Task statement:
Filter the data for lines with the word "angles", then copy every line so identified.
[[ Data to process, beginning ]]
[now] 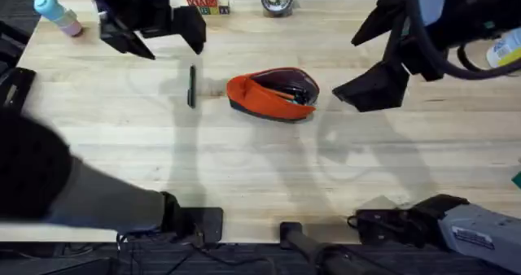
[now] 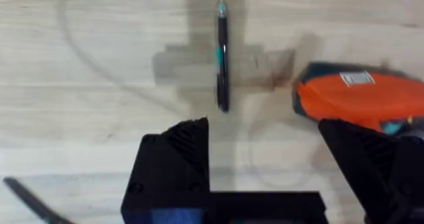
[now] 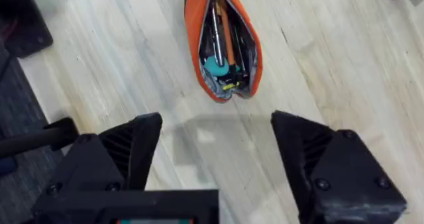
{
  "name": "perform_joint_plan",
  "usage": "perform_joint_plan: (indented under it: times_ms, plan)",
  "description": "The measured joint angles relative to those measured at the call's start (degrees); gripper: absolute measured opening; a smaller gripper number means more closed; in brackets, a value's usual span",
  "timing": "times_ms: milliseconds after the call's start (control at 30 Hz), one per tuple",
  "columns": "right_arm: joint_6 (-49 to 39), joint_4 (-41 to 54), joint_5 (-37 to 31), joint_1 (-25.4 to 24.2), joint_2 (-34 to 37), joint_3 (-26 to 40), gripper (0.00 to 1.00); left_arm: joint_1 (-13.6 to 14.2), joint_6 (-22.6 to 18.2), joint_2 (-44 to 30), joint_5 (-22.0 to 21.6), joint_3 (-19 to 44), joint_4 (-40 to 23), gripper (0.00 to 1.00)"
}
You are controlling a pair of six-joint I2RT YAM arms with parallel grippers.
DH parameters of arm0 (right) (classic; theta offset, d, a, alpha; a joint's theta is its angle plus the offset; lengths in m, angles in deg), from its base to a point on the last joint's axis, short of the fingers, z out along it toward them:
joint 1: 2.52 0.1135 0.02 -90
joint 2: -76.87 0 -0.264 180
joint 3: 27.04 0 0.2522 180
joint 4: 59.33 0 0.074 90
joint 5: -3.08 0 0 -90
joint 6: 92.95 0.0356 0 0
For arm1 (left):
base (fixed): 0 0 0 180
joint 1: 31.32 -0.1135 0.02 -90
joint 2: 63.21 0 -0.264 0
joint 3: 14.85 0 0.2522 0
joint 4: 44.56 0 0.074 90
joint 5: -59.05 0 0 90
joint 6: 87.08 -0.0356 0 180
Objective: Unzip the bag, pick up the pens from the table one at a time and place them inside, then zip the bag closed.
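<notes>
One pen is lying alone on the counter, just to the left of the bag, which is sitting unzipped near the middle with several items already showing inside. The left tool is hovering released and empty beyond the pen, its fingers spread wide. The pen's long axis is running front to back, away from the arm bases, so those spread fingers are standing to either side of it. The right tool is hanging open too, on the bag's far side, clearly farther from the pen. I'd judge the left arm is the one lining up to drop onto it
</notes>
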Motion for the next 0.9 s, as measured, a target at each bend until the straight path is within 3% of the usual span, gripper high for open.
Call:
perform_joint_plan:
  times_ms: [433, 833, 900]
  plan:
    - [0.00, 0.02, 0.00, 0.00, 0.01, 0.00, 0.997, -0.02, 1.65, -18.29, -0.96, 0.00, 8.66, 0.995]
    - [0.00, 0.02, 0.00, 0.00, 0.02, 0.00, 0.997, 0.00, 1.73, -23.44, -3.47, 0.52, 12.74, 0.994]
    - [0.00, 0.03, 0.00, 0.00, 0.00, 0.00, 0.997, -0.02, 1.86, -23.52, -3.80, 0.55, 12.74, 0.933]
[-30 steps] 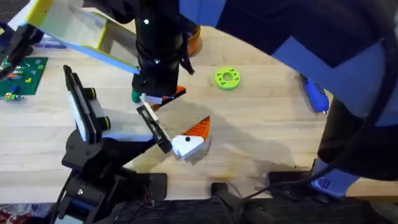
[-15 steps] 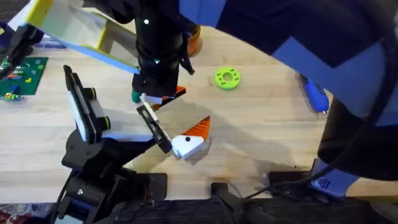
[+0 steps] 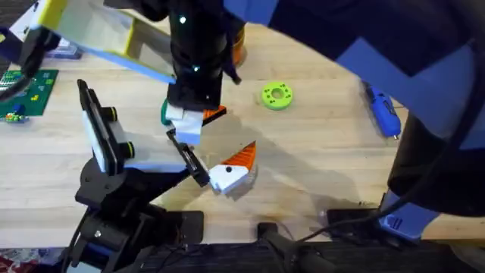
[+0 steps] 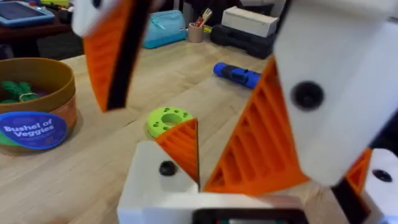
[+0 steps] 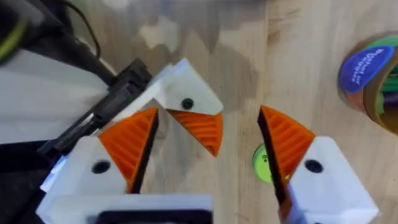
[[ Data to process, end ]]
Finished task:
  "description": "The measured joint angles relative to those measured at the call's start (degrees); gripper: absolute measured opening; a smaller gripper number means more closed; in brackets, a value's usual span",
DH parameters of arm0 (right) (classic; theta offset, d, a, alpha; a joint's theta is its angle plus the offset; lengths in m, angles in deg), from its base to a point on the last joint's axis, short of the fingers, z out along it toward them:

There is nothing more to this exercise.